Alan wrote:

* Daniel Fagerstrom <[EMAIL PROTECTED]> [2004-02-25 15:49]:


Why Cocoon rocks for publishing
-------------------------------

Cocoon is based on three great ideas: XML-adaptors, XML-pipelines and the sitemap. Here we will discuss the first two.

If you have N different input formats and M output formats you need N*M converers for converting from every input format to every output format. This complexity can be reduced to N+M by finding a standard format...


Having a common format (XML) also makes it worthwhile to write tools that use that format booth as input and output (e.g. XSLT), and we can use the pipes and filter pattern to build complex transformations in terms of smaller specialized, reusable filters.


Dataflow in (web)apps ---------------------


and for (web)apps:


[Input format (user) -> Output format (storage)] -> webapp -> [Input format (storage) -> Output format]


This is how I've built by LAMP applications. The first thing is to develop a
    database. Then everything goes into the database before it comes back out.
    Even if the application only keeps session data, I build a database. It is
    a matter of course.

    What other ways are there of handing data? Does anyone keep things in
    memory, for simply regurgiate the input in their applications?

If so, then there are two pipeline designs, a input / output pipeline pair
and a pass-through pipeline.


As we can see publishing has one conversion step and (web)apps has two. In [1] I talked about input and output pipelines for the two conversion steps.


I'd like to expand on this, currently Cocoon treats storage as a filter.
    Things like the SQLTransformer filter streams to store data then onward to
    a serializer.

    What you are proposing is a pipeline that that terminates not at a
    serializer, but at something else, that somehow stores the XML. Then it
    kicks off a new pipeline that terminates at a serializer.
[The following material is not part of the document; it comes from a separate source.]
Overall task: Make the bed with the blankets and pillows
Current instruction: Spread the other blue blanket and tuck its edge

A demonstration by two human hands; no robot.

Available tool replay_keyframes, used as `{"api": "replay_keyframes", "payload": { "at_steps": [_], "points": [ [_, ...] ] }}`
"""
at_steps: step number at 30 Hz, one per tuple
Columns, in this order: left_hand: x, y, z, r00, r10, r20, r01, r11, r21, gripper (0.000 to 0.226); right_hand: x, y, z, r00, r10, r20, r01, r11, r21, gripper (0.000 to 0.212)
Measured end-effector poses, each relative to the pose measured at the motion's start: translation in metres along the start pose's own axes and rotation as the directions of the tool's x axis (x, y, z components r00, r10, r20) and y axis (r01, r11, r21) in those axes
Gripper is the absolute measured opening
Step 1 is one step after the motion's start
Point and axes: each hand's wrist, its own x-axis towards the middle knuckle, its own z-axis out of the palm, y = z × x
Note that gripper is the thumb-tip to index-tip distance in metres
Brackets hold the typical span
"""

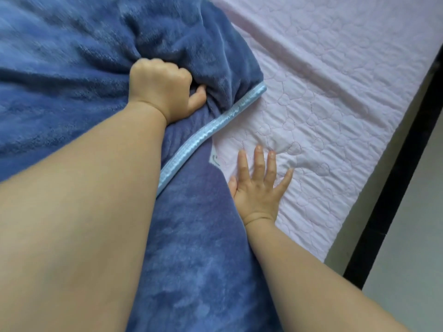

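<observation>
The blue blanket [72, 68], plush and rumpled, covered the left part of the bed, over the pink quilted sheet [335, 92]. The left hand [163, 89] was clenched on a bunched fold of blanket beside its pale satin trim [203, 133]. Right of the trim, the right hand [256, 188] lay flat with fingers spread on the heart-stitched sheet. Beyond the sheet's right edge ran a dark bed frame [395, 188] and pale floor [412, 248].

Soft, even daylight; motion blur smears the upper left; wide-angle stretching.
</observation>
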Motion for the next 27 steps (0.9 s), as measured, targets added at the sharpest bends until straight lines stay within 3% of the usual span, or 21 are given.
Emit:
{"api": "replay_keyframes", "payload": {
  "at_steps": [2,7,13,16,18,19,21,22,24,25,27],
  "points": [
    [0.0,0.002,0.001,1.0,0.009,0.022,-0.008,0.998,-0.07,0.05,-0.003,0.002,0.002,1.0,-0.01,0.009,0.011,1.0,-0.016,0.05],
    [0.003,0.003,-0.004,0.998,-0.025,0.057,0.026,1.0,-0.006,0.049,-0.005,-0.001,0.003,1.0,-0.022,0.014,0.022,0.999,-0.036,0.05],
    [0.002,0.004,-0.013,0.971,-0.074,0.229,0.096,0.992,-0.086,0.049,-0.004,-0.001,-0.004,0.994,-0.072,0.077,0.068,0.996,0.054,0.04],
    [0.003,0.007,-0.015,0.945,-0.148,0.291,0.158,0.987,-0.012,0.048,0.03,0.004,-0.019,0.99,-0.09,0.107,0.062,0.968,0.243,0.03],
    [0.003,0.01,-0.014,0.942,-0.181,0.282,0.179,0.983,0.034,0.047,0.077,0.014,-0.042,0.958,-0.003,0.286,-0.141,0.864,0.484,0.033],
    [0.007,0.01,-0.014,0.943,-0.2,0.265,0.19,0.98,0.065,0.047,0.107,0.017,-0.053,0.884,0.045,0.466,-0.326,0.773,0.544,0.038],
    [0.001,0.01,-0.014,0.938,-0.214,0.271,0.204,0.977,0.063,0.047,0.15,0.015,-0.055,0.598,0.113,0.793,-0.724,0.5,0.475,0.049],
    [0.001,0.009,-0.015,0.935,-0.225,0.274,0.219,0.974,0.053,0.048,0.173,0.015,-0.049,0.463,0.083,0.882,-0.857,0.296,0.422,0.05],
    [0.007,0.009,-0.024,0.914,-0.261,0.31,0.287,0.957,-0.041,0.053,0.212,0.009,-0.048,0.323,-0.065,0.944,-0.946,-0.003,0.323,0.042],
    [0.008,0.01,-0.03,0.894,-0.283,0.347,0.33,0.941,-0.082,0.059,0.221,0.006,-0.047,0.306,-0.146,0.941,-0.952,-0.037,0.304,0.042],
    [0.018,0.008,-0.037,0.833,-0.377,0.405,0.45,0.888,-0.099,0.064,0.231,0.004,-0.046,0.293,-0.264,0.919,-0.94,0.095,0.327,0.045]
  ]
}}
Yes, that can either be done in flowscript by something like processPipelineTo[...], something like processPipelineToModifyableSource(pipe, source, args). ANother possibility is a new store sitemap component, but as you know by now, new sitemap components is a quite controversial subject ;)



To my mind, rather than have this parameter things in the site map, I'd much rather have everything kept as XML.

Session information, for exmaple. I am going to use Momento to keep a
session document, and then skip that name/value pair nonsense.

That's the idea, session document sounds like a good name.


    Somewhere in my CForms pipelines, I transform input into an XUpdate
    statement and build a sub document in a Momento document. Then I can
    aggregate or cinclude that session document.


Comparing input and output pipelines, the input handling have one main source of extra complexity: we cannot trust user input. We need to check that the input is correct and take different action dependent on that, so as a consequence control structure becomes more complicated when we have user input.


A further reason for detailed control of user input is that while the output
tend go from strongly typed data (db:s, Java etc) to loosely typed data; in
presentation most things are strings. Input tend to have the opposite
requirement, from strings to typed data.


Okay, here is the strongly typed part of it, my apologies, I understand now.

Strongly typed data, but first...

    Your solution is nice, except that it your N+M is missing something now.
    There are N different input formats, M different output formats, and of
    course, S different storage formats.

The general idea is that sources and modifiable sources describe places. A generator reads a certain format from a source (place) and converts it to XML. A serializer converts from XML to a specified format that in turn could be fed into a modifiable source (a place). So the output and the storage format are the same, but we have I+M+N+S, where I, S are the number of input sources and outpu“t source respectively, instead of I*M*N*S if we where to write components that go from input source to output source in one step.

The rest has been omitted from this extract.